Von seinen Amigopraktiken ließ er nicht ab. Im Landesparlament fühlte er sich wie ein Eisbär in der Sauna. Der Weltpolitiker, für den er sich hielt, musste nun über Radwanderwege und Probleme der Landwirtschaft referieren. Die Zweifel, ob er nicht doch wieder nach Bonn gehen sollte – als CSU-Chef hätte er jederzeit in die Bundesregierung wechseln können – nagten sichtbar an ihm.

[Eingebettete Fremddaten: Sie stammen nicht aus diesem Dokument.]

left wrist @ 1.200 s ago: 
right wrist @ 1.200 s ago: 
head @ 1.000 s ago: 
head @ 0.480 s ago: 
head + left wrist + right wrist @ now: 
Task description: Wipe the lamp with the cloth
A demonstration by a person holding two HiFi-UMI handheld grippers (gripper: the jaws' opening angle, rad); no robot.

Da die bayerische Opposition, zu der das Verhältnis schnell zerrüttet war, unentwegt ätzte, konnte es vorkommen, dass Strauß einem ihrer Abgeordneten den Titel „Vollidiot des bayerischen Landtags“ verlieh. Dem Haushaltsausschuss schrieb er eine Wirksamkeit „wie die des Landwirtschaftsministeriums für das Wetter“ zu. Die CSU-Abgeordneten und Kabinettsmitglieder hatte er schon früher als „fett, faul und auf Feuerwehrfesten“ ausgemacht, er glaubte, in einem „weißblauen Puppenküchentheater“ gelandet zu sein. Glanz verbreitete Strauß nicht. Gleiches gilt auch für seine Biografen Möller und Siebenmorgen. (Michael Stiller) (Horst Möller, Franz Josef Strauß – Herrscher und Rebell, Piper, München, 832 Seiten, 39,99 Euro. Peter Siebenmorgen, Franz Josef Strauß – Ein Leben im Übermaß, 768 Seiten, Siedler, München, 29,99 Euro.)